Your output is one number, the count of lines in the listing below that hold the word "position".

---------------

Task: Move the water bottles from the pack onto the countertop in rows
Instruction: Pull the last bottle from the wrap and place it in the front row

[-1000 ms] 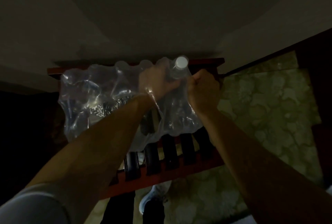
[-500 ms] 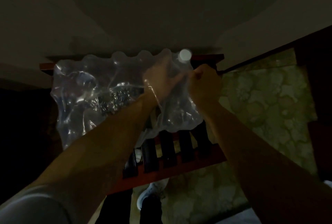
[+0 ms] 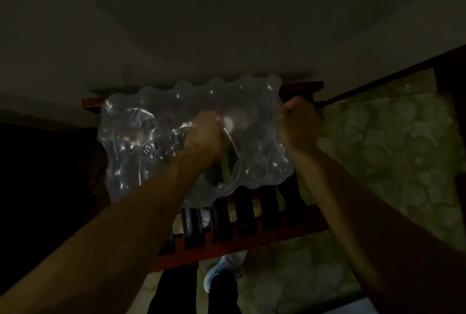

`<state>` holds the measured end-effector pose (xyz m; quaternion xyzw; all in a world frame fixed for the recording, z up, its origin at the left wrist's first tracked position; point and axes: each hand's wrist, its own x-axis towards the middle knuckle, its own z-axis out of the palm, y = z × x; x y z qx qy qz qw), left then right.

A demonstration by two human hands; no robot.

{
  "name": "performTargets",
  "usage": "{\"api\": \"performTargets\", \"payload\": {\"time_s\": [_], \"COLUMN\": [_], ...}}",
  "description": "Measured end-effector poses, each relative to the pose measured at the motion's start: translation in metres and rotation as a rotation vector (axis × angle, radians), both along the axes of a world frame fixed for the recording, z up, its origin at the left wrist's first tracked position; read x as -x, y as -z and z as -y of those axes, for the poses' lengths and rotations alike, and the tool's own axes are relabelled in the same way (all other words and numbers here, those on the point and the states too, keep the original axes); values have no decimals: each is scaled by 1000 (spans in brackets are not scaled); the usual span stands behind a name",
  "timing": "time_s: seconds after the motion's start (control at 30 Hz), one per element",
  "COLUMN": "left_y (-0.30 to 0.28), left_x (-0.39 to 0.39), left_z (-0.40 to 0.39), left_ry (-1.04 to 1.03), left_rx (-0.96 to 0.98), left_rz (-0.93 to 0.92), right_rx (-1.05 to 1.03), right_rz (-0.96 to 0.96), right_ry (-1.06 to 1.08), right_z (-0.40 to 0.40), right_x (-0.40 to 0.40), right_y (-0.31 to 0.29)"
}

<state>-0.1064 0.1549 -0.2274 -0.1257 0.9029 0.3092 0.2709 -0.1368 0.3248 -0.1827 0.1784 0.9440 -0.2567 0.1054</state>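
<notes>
Both hands at plastic pack (image 3: 176, 137) on slatted rack (image 3: 242, 225): left hand (image 3: 204, 134) reaches inside it, grip indiscernible; right hand (image 3: 297, 124) fisted on pack's right edge.

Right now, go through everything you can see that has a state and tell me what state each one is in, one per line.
plastic pack wrap: mostly emptied and crumpled, lying on the slatted rack, torn open near the middle.
water bottle: still inside the wrap, white cap showing, blurred.
left hand: reaching into the wrap at the bottle; grip unclear.
right hand: fist clenched on the wrap's right edge.
slatted rack: bearing the pack.
</notes>
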Motion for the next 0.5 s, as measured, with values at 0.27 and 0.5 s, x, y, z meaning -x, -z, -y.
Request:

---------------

» **The completed task**: 2